A spokesman for the Office of Management and Budget said that "Cass has been very clear in his writing as well as in his testimony to the Senate Governmental Affairs Committee that he is a strong believer in the 2nd Amendment."

Sunstein has been defended on one charge — the false one that Sunstein advocated taking people's organs without their consent — by Ed Morrissey at the conservative website HotAir, who put Sunstein's recommendation in the context of the organ donation debate and concluded "Sunstein was not offering a radical notion, but one firmly in the mainstream of organ-donation reform."

Sunstein in his book "Nudge" discussed the debate over how to provide more organs for the population at large, noting the proposal that the system should be changed from the government presuming a denial of organ donation permission to a presumption of consent unless otherwise indicated. One study from 2003 indicated that 42 percent of the population actively seek to be organ donors, while under the "presumed consent" system only 18 percent opt out.

Sunstein and his co-author, Richard Thaler, noted that "presumed consent" is "a hard sell politically. More than a few people object to the idea of ‘presuming’ anything when it comes to such a sensitive matter." Thus the authors suggest that drivers be forced to make a choice. "With mandated choice, renewal of your driver’s license would be accompanied by a requirement that you check a box stating your organ donation preferences. Your application would not be accepted unless you had checked one of the boxes.”

This would be accompanied by a public education campaign as the state of Illinois has done, explaining the problem and trying to make organ donation more popular.

In her review of “Nudge," the New Yorker's Elizabeth Kolbert stated that Sunstein and Thaler seem to hold "the belief that, faced with certain options, people will consistently make the wrong choice. Therefore, they argue, people should be offered options that work with, rather than against, their unreasoning tendencies. These foolish-proof choices they label 'nudges.'"

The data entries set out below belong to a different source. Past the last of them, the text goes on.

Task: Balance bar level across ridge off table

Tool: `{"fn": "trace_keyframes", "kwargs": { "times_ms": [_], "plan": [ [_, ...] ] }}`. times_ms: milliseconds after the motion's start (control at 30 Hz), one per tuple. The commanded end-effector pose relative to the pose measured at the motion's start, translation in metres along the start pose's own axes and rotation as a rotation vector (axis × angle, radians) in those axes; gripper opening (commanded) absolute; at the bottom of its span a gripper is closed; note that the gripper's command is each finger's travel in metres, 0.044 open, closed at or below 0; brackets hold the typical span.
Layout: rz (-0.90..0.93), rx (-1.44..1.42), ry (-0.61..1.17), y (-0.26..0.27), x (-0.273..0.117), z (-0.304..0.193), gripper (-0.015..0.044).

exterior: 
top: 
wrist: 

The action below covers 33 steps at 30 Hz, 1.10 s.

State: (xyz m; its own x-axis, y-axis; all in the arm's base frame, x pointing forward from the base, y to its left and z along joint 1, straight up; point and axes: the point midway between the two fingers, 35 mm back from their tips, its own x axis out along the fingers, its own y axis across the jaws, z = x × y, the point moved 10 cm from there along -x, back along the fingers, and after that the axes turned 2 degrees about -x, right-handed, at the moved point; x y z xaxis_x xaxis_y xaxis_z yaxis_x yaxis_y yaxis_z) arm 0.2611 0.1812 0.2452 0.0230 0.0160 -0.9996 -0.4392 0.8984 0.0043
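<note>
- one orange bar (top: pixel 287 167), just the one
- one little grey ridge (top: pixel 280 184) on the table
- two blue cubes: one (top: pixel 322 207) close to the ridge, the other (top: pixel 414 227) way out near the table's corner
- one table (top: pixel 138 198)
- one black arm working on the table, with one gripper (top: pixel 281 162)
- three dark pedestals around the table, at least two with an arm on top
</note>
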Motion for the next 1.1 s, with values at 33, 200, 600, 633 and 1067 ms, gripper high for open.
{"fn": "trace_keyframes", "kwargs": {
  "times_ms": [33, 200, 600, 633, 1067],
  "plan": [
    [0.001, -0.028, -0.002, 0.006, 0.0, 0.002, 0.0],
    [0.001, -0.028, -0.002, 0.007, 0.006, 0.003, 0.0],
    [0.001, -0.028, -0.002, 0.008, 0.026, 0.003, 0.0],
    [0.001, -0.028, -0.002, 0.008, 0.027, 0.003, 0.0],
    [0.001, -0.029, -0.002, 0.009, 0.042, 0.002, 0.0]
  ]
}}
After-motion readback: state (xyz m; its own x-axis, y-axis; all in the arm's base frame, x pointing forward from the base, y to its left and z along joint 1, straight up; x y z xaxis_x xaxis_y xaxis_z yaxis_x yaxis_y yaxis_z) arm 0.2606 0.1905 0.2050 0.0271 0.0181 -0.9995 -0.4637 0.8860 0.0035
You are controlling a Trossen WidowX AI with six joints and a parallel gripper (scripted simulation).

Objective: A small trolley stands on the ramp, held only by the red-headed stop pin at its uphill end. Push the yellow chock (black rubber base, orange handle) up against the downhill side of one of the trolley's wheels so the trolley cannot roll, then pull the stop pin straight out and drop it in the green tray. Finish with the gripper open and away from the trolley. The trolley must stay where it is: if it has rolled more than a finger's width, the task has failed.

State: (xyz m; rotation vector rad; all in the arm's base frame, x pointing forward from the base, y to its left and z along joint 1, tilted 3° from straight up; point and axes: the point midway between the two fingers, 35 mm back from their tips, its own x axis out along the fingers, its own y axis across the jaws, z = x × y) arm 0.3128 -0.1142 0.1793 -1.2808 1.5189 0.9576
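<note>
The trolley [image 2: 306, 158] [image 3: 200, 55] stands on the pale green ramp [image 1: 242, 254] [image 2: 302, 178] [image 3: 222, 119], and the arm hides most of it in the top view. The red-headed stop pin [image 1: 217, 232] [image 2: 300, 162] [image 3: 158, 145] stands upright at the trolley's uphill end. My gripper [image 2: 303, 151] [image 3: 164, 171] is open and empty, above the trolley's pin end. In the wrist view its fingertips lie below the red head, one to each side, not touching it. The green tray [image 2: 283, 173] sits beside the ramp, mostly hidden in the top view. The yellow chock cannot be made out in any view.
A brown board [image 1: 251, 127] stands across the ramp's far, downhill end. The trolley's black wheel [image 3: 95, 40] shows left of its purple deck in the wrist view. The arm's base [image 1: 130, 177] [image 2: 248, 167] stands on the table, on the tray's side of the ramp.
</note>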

Examples: "To discourage credit-card debt, for instance, Thaler and Sunstein recommend that cardholders receive annual statements detailing how much they have already squandered in late fees and interest. To encourage energy conservation, they propose that new cars come with stickers showing how many dollars’ worth of gasoline they are likely to burn through in five years of driving."

The White House is convinced that Sunstein will be confirmed, so it may be that some nudges might be coming your way soon.

- jpt

User Comments

So extremists on both sides have problems with him? Sounds like a good centrist appointment to me.

Posted by: jhw539 | September 9, 2009, 2:57 pm 2:57 pm

There is something so patently wrong with an individual whom advocates for animal’s rights to bring civil suits against a person yet abortion should be legal or the rights of unborn babies who are killed by drunk drivers or criminals in the course of a crime is irrelevant.
Banning the 2nd amendment does not hurt the criminals fore they will acquire guns whether they are legal or illegal, hence why they are labeled criminals.
Ronald Reagan once stated that “You won’t get gun control by disarming law-abiding citizens. There’s only one way to get real gun control: disarm the thugs and the criminals, lock them up…” and as a former police officer I completely agree.
In 2005 over 5,000 homicides were committed by means other than guns. By the shear logic of banning guns, should we then ban knives, blunt objects, ropes, cars, etc..etc…seeing as all of the mentioned objects are used to murder people?
The logic behind banning guns is nothing short of a fallacy, a deception. Guns cannot pull their own trigger and more than a knife can stab another person. Although graphic, it is nothing short of the truth.

Posted by: KMDay | September 9, 2009, 2:59 pm 2:59 pm

JHW? Adovcating for an animals right to sue someone in court? Really?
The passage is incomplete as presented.